Consider that, at this rate, there will soon be no Christians left in the land where Christianity was born, thanks to the cowardice and inaction of our political leaders.

How will the 26 bishops sitting around in our House of Lords, doing nothing, explain that to their dwindling congregations?

As usual, many Palestinians in Bethlehem and the other cities and villages throughout occupied Palestine will be unable to reunite with their families or celebrate Christmas at their holy places in Jerusalem and Bethlehem due to cruel Israeli-imposed travel restrictions. Imagine for a moment what sort of Christmas the half-starved children in blockaded Gaza are having this year, and every year, and what New Year prospects face all the other Palestinian children struggling to grow up with the Israeli army's boot on their necks.

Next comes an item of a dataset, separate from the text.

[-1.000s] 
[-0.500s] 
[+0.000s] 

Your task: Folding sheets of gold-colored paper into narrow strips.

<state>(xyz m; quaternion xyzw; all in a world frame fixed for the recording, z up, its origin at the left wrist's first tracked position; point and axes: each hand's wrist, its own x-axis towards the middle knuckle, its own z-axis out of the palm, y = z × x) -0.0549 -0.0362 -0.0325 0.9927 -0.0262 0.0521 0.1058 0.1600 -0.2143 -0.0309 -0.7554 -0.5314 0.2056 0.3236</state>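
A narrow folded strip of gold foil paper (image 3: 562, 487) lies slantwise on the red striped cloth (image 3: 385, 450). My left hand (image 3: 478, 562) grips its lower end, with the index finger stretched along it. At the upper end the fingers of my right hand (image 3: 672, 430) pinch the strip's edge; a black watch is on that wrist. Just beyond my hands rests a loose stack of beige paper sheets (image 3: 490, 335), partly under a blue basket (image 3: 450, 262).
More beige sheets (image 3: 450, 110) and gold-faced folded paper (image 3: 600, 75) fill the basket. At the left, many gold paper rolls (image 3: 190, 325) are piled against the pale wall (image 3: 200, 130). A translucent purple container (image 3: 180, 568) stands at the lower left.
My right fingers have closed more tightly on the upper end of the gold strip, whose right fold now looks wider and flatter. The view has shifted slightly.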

Deep down it is not about religion at all. The struggle is between justice and a criminal conspiracy of huge international proportions, the tentacles of which spread far beyond the Holy Land and impact on all of us, even here in the deepest recesses of England's green and pleasant land.

In the New Year civil society must resolve to DO SOMETHING about it, one way or another, before the evil spins irreversibly out of control.